* [What the task asks]: Output the data unchanged and complete, minus the images.
━━━ Dataset section ━━━
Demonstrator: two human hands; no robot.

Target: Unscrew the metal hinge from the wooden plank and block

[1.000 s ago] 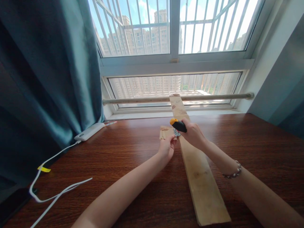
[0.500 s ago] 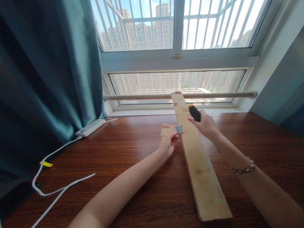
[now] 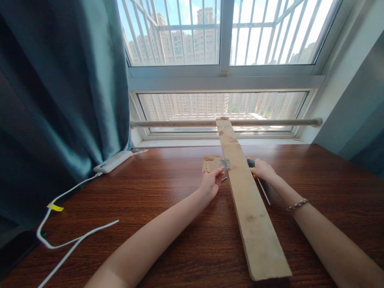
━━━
* [Solution to this exercise]:
Demonstrator: two human hands; no robot.

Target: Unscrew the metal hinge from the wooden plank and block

[1.000 s ago] 
[0.500 s ago] 
[now] 

The exercise ends with this answer.